Regime Change in Libya Could Undermine U.S. Diplomatic Leverage
(Pictured: Tomahawk missile launched at Gaddafi's forces.)
“Broadening our military mission to include regime change would be a mistake,” said President Obama on Monday, addressing the National Defense University in Washington, DC. Instead of a policy of regime change, the United State will stick to “the task that I assigned our forces – to protect the Libyan people from immediate danger.”
That is all well and good, except that the immediate danger is the rule of Muammar Gaddafi (“Gaddafi has not yet stepped down from power, and until he does, Libya will remain dangerous”) and the means by which we are we protecting the Libyan people are military attacks against Gaddafi’s forces (“We struck regime forces approaching Benghazi to save that city and the people within it. We hit Gaddafi’s troops in neighboring Ajdabiya, allowing the opposition to drive them out. We hit Gaddafi’s air defenses, which paved the way for a no-fly zone. We targeted tanks and military assets that had been choking off towns and cities, and we cut off much of their source of supply”).
So, what we’re not doing is regime change. What we are doing is making war on Qaddafi’s forces until he has been deposed from power. I leave it to the good judgment of the reader whether these are distinct concepts.
There’s nothing new in presidents lying about military missions to make them more palatable to the voting public, so Obama’s characterization of the Libyan action is not of paramount importance or even interest. But the fact of regime change really is, and it carries damaging implications for American diplomatic prospects in Iran and other countries going forward.
The problem is this: if Gaddafi can relinquish his weapons program and stop supporting international terrorism and still be targeted for regime change, no other country has any incentive to do either of those things. The mission in Libya is a rod that the State Department has crafted for its own back.

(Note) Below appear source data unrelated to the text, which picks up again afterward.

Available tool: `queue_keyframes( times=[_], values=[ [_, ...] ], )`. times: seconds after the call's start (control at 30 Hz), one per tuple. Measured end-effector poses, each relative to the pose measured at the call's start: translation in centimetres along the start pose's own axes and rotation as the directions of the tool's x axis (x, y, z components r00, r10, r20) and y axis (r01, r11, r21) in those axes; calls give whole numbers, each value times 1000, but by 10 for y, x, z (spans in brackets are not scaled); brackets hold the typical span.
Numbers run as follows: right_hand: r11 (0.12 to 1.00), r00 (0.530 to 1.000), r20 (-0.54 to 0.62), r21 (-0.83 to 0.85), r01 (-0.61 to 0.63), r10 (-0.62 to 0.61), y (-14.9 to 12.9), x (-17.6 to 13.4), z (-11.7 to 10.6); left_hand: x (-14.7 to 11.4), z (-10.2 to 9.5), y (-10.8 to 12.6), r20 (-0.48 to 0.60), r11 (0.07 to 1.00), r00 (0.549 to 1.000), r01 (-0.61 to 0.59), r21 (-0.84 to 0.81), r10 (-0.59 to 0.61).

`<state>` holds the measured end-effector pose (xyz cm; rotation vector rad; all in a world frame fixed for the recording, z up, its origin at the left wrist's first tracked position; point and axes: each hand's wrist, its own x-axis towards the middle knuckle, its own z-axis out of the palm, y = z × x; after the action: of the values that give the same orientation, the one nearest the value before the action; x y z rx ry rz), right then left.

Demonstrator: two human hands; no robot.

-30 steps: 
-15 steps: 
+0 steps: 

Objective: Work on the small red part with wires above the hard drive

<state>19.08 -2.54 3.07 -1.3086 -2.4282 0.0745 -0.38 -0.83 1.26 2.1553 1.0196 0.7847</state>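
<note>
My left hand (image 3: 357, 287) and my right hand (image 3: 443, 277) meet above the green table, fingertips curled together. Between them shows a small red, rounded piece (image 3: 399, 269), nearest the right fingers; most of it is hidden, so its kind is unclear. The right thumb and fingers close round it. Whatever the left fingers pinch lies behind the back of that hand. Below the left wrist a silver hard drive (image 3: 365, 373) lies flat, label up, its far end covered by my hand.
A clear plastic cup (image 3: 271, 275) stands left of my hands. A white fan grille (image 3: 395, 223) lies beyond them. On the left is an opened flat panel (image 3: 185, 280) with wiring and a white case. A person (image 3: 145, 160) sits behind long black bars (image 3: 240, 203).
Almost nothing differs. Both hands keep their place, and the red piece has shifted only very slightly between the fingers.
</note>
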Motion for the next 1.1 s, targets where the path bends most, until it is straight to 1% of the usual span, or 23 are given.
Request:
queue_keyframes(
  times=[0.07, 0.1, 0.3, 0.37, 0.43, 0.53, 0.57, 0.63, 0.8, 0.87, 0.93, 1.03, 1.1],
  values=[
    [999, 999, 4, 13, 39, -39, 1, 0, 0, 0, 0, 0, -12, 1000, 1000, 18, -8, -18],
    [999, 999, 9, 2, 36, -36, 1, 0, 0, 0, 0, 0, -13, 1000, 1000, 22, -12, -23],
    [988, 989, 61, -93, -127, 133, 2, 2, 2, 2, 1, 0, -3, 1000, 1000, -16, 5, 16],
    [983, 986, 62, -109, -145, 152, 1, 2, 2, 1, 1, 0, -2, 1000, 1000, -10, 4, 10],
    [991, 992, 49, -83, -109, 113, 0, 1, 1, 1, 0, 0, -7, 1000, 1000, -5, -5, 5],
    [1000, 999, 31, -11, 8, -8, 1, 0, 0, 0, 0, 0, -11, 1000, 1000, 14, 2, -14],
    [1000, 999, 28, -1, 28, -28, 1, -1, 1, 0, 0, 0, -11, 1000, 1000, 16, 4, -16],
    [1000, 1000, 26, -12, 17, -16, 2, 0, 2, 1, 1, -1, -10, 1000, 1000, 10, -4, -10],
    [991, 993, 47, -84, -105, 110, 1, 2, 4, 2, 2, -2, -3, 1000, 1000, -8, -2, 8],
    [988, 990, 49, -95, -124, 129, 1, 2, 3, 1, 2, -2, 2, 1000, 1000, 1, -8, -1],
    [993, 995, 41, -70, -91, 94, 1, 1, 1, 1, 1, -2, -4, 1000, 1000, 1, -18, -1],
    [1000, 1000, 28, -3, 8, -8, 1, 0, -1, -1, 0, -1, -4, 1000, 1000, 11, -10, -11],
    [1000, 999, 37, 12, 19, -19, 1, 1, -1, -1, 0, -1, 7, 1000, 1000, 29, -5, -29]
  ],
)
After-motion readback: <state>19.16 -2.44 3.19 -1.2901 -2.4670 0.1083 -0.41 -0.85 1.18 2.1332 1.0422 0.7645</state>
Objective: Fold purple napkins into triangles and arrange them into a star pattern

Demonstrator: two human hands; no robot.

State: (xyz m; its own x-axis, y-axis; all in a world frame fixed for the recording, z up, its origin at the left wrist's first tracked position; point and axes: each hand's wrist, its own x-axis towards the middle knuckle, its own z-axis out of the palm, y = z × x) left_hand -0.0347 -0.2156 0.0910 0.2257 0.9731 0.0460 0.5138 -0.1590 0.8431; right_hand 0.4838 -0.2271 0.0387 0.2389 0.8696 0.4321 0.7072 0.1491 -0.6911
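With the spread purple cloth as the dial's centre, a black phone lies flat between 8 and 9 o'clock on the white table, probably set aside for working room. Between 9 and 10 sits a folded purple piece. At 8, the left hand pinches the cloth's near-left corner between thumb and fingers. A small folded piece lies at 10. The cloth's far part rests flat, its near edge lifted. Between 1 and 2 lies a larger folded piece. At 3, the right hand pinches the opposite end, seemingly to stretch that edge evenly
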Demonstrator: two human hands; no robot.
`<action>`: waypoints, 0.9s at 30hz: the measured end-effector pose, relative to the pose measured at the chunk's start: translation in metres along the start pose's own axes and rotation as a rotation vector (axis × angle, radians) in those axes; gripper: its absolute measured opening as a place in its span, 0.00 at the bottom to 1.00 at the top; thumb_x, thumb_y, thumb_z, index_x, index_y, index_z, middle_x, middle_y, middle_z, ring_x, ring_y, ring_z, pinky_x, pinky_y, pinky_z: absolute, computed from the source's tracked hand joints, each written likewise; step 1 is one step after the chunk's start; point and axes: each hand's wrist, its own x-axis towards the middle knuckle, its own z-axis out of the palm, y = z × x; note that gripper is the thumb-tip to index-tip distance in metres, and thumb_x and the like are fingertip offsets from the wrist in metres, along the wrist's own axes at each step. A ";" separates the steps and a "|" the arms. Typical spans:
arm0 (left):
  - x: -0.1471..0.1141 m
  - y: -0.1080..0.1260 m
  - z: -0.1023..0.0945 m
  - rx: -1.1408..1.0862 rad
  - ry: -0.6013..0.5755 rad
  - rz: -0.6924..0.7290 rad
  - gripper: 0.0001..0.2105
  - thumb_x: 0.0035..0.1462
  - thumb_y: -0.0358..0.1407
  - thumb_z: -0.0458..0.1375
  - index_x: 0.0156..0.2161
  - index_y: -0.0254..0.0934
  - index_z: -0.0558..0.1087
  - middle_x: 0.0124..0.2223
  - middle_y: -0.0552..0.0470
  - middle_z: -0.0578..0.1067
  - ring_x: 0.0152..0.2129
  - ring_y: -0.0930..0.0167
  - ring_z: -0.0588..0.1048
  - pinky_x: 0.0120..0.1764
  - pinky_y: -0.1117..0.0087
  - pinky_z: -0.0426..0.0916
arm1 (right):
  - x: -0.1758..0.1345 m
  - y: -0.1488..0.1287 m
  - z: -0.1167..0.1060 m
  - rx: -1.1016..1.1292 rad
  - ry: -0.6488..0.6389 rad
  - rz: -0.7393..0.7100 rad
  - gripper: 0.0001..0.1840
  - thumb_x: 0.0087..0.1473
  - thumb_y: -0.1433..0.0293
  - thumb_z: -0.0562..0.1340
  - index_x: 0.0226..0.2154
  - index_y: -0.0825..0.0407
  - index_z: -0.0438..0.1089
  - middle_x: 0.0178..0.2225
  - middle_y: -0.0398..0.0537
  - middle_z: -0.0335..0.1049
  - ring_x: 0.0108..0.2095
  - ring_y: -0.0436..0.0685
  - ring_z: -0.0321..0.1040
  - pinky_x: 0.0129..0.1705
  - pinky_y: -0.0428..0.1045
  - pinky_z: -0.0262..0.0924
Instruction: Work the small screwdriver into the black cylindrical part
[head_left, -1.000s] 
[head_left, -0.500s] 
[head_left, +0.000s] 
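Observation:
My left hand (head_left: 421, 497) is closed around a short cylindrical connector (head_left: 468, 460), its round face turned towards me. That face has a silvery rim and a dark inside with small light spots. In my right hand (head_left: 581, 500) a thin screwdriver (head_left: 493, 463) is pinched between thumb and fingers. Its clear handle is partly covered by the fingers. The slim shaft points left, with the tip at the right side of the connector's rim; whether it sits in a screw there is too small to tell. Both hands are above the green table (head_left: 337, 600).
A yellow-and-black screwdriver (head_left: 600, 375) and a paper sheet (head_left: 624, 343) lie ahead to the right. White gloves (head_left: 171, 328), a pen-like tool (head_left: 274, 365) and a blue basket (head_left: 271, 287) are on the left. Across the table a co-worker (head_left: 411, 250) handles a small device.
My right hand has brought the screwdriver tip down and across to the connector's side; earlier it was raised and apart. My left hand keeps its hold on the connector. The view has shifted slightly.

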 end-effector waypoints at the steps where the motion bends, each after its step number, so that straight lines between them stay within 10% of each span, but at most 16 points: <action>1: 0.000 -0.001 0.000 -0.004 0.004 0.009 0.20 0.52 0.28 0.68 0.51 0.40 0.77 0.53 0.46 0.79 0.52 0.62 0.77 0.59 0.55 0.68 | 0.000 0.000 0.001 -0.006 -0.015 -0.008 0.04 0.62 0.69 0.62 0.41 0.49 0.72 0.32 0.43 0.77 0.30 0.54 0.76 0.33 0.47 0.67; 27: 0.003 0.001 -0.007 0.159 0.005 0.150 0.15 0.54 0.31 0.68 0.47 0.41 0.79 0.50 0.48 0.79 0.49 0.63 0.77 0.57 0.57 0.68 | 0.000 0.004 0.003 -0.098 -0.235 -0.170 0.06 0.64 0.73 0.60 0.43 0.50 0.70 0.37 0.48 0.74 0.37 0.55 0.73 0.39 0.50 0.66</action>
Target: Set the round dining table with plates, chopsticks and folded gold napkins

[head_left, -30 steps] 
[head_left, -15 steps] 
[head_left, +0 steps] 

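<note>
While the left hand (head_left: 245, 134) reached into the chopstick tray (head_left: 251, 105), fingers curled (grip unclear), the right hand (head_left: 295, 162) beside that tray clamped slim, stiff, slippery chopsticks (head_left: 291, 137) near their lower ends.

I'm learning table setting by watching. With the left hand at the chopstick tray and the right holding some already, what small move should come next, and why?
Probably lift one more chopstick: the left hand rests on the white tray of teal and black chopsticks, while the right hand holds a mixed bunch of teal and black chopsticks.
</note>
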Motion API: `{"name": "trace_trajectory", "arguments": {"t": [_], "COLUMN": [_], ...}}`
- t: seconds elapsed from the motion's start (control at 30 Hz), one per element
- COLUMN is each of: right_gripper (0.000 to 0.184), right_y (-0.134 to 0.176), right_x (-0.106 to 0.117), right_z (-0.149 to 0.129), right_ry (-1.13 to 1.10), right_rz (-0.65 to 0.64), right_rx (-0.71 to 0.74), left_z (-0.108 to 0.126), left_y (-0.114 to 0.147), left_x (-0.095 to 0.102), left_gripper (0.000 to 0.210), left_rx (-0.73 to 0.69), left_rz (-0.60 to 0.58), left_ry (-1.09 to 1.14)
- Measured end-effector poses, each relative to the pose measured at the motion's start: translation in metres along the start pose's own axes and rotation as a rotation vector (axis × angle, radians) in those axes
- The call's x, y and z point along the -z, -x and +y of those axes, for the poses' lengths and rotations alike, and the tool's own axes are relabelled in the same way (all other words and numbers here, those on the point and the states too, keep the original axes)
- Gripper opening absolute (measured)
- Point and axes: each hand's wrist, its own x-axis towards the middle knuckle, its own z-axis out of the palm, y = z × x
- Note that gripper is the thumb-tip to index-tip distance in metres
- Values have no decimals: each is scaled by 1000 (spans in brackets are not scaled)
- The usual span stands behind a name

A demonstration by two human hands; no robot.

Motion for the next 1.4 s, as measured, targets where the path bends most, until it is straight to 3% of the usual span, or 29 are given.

“The oldest test in diplomacy is simply this,” Christopher Hitchens puts it, “Who are your friends? Who are your enemies? Do they know that they are? And is it more dangerous to be your friend than your enemy or is it more dangerous to be your enemy than your friend? Are your enemies apprehensive? Are your friends rewarded?”
Well, no one crowed more loudly than Hitchens himself when, apparently out of Iraq-inspired fear of US invasion, Gaddafi surrendered his illegal weapons. And the negotiators who spearheaded the effort to extract contrition from Gaddafi over Lockerbie were furnished with no small amount of hagiography. And yet, neither of these efforts disqualified Gaddafi as a recipient of violent deposition.
Hitchens, in accusing Ahmadinejad’s Iran of “staking what looks like its entire credibility on negating the concept of non-proliferation,” notes that Iran’s weapons program “must mean a lot to them because they could certainly get a great deal of aid, acceptance, trade, prosperity, stability, if they would give up the idea of their own nuclear device.”
He makes a similar point on Iran’s proxy party in Gaza, Hamas, which retains as part of its manifesto the discredited piece of fascist propaganda, The Protocols of the Elders of Zion. Hitchens recommends we demand that Hamas abandon this: “You can say, ‘Will you do that or won’t you? Because if you won’t, it must mean a lot to you, given what you could get by repudiating it.’”
Well, in order for these overtures to carry any weight at all, the U.S. has to ensure that rogue and unsavory parties willing to change course really do stand to gain. The bombs falling on Libya today argue to the contrary.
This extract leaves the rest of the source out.